Analyze a Data Set

Today we’ve learned about how to use Numpy, Matplotlib, and Jupyter Notebook to read and present data. Now let’s use it with an actual data set.

We’re going to be using the Boston Housing data, compiling data on home values in suburbs in Boston from 1993.

Access the data in this way:

In [1]: from sklearn import datasets
In [2]: boston = datasets.load_boston()
  • The column names can be found in boston.feature_names.
  • The column descriptions can be found in boston.DESCR.
  • The actual data itself can be found in boston.data

More information about the data can be found here, here, and here amongst other places.

Tasks

If you haven’t already, start a new virtual environment and create a repository named machine-learning. Within that repository start a branch called analyze.

Open a new Jupyter Notebook entitled Analyze a Data Set. Beneath that title, put the date and your name.

Download the above data set and read it into your Jupyter Notebook. Briefly describe the data in a cell above all your code. Then, from this data set, find:

  • The median and average home values across all Boston Suburbs in dollars.
  • The median home value of the suburb with the newest houses.

Visualize the following appropriately (as either points or lines):

  • The relationship between per-capita crime rate and the pupil-teacher ratio. Differentiate between whether or not the suburb is bounded by the Charles River.
  • The relationship between the proportion of black citizens and the distance to employment centers in Boston.
  • The relationship between median value of owner-occuped homes and nitric oxide concentration along with median home value and the proportion of non-retail business (on the same plot).

In text, describe the figures you create and any conclusions that you may draw from your visualizations.

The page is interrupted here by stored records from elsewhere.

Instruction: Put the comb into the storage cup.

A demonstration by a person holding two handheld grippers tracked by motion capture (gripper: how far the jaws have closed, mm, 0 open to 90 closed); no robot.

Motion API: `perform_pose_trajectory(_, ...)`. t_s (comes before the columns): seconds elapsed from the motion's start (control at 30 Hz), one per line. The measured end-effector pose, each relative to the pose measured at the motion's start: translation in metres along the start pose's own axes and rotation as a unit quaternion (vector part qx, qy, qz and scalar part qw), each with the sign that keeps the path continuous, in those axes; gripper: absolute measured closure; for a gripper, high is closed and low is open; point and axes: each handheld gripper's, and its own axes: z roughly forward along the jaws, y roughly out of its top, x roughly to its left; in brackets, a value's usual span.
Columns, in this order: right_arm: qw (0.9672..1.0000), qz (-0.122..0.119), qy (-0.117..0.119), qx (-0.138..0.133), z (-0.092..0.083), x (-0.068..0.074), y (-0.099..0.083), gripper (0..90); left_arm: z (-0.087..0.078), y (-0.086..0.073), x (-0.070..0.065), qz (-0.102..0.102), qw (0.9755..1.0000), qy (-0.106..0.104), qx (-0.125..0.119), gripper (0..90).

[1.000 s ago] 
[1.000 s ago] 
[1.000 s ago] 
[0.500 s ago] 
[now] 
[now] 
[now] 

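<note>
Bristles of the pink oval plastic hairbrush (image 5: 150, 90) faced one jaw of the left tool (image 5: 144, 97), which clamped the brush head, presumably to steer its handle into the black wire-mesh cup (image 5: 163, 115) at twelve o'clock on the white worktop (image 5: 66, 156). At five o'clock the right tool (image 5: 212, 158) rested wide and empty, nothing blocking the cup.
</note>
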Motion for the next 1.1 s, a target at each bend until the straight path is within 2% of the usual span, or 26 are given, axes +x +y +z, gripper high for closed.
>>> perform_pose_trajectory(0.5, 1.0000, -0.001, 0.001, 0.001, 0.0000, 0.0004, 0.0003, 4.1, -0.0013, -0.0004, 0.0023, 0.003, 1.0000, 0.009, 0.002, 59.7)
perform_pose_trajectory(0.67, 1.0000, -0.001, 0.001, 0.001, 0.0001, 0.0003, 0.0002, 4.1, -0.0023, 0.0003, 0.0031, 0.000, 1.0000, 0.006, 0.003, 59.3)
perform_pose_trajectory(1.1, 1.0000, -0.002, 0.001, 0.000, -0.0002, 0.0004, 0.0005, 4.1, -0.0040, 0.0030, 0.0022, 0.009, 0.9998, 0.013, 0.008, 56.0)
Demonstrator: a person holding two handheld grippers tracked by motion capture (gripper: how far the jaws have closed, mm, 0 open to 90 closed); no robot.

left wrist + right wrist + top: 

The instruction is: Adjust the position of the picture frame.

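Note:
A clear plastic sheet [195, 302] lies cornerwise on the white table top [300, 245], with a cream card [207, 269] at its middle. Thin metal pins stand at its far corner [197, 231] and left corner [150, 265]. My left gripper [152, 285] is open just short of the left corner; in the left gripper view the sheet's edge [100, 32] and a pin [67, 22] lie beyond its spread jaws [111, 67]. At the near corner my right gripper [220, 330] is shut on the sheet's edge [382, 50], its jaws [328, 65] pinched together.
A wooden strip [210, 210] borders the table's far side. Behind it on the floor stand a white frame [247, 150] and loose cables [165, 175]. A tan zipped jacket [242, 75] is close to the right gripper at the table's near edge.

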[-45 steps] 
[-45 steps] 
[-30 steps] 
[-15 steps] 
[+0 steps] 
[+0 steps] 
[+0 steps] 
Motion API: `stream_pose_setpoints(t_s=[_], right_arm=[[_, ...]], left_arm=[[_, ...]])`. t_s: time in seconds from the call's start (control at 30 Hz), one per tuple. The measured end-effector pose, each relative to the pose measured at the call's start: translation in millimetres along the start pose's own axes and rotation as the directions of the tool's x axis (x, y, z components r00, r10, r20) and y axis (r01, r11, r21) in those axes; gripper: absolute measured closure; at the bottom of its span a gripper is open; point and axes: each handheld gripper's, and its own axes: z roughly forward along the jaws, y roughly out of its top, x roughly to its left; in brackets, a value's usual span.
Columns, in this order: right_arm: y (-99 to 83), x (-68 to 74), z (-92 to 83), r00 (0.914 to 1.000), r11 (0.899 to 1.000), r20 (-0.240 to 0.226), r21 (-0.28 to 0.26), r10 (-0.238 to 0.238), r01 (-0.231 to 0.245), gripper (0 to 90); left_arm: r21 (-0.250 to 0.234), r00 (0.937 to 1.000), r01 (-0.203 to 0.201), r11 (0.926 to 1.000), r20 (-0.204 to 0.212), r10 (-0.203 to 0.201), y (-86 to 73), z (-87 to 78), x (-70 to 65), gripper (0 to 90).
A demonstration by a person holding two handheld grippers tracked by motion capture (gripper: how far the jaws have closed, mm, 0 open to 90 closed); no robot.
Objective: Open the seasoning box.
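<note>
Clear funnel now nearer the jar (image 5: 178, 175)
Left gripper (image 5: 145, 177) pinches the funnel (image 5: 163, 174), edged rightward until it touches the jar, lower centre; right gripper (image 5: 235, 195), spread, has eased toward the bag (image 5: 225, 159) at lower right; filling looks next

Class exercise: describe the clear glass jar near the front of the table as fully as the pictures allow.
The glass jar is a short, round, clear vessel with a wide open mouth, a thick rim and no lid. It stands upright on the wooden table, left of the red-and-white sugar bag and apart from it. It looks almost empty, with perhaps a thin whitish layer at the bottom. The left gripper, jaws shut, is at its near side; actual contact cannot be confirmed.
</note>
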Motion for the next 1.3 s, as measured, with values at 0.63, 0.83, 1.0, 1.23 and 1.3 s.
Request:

Make sure that all your figures have axis labels, as well as titles for each plot.

Finally, come up with a question of your own about this data set. Try to use the data to answer that question. Write both the question and your data-driven answer to that question in your Jupyter Notebook.

Submitting Your Work

Once you’re done with the above questions, reset your Notebook and run all of the cells from top to bottom. When it’s done, your cells should start with [1] and every sequent cell should have numbering [N + 1].

Include in your README.md a link to the original data source at uci.edu. Describe what’s in the data set you investigated and what steps you took to look into it.

When your Notebook is clean of unnecessary comments and is well organized from top to bottom, push your Notebook and only your Notebook (not the .ipynb-checkpoints directory or your data) to GitHub and open a pull request to your master branch. Submit the link to that pull request to Canvas. When you’re done, merge your analyze branch to master.